Summary -

In this topic, we described about the below sections -

Hadoop supported to install on GNU/Linux platform. Hadoop installation is easy when installing on the Linux environment. Hadoop needs to be installed on VirtualBox if installing Hadoop on any OS other than Linux. We will discuss about Hadoop installation on both Linux and VirtualBox environments.

Installing/verifying Java

Java is the main prerequisite for Hadoop installation and running. The Java JDK latest version should be installed on the system. The version can be checked by using the command below.

> java -version

If java is installed on the machine, it will give you the following output.

java version "1.8.0_161"
Java(TM) SE Runtime Environment (build 1.8.0_161-b12) 
Java HotSpot(TM) 64-Bit Server VM (build 25.161-b12, mixed mode) 

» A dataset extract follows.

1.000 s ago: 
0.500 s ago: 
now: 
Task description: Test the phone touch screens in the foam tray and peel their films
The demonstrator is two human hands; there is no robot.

If java is not installed, install the java with below steps.

a.1:

Download java (JDK <latest version> - X64.tar.gz) from the following link http://www.oracle.com/technetwork/java/javase/downloads/jdk8-downloads-2133151.html

Download jdk-8u<latest-version>-linux-x64.tar.gz from the list for the 64-bit system. If different bit system, choose accordingly.

For example, if the latest-version is 161, the file to download would be jdk-8u161-linux-x64.tar.gz.

a.2:

Change the directory to target directory where the java needs to installed and move the .tar.gz to the target directory.

a.3:

Unpack the tarball and install the JDK.

> % tar zxvf jdk-8u<latest-version>-linux-x64.tar.gz

For example, if the latest-version is 161, the command would be

> % tar zxvf jdk-8u161-linux-x64.tar.gz

The Java Development Kit files are installed in a directory called jdk1.8.0_<latest-version> in the current directory.

a.4:

Delete the .tar.gz file to save disk space.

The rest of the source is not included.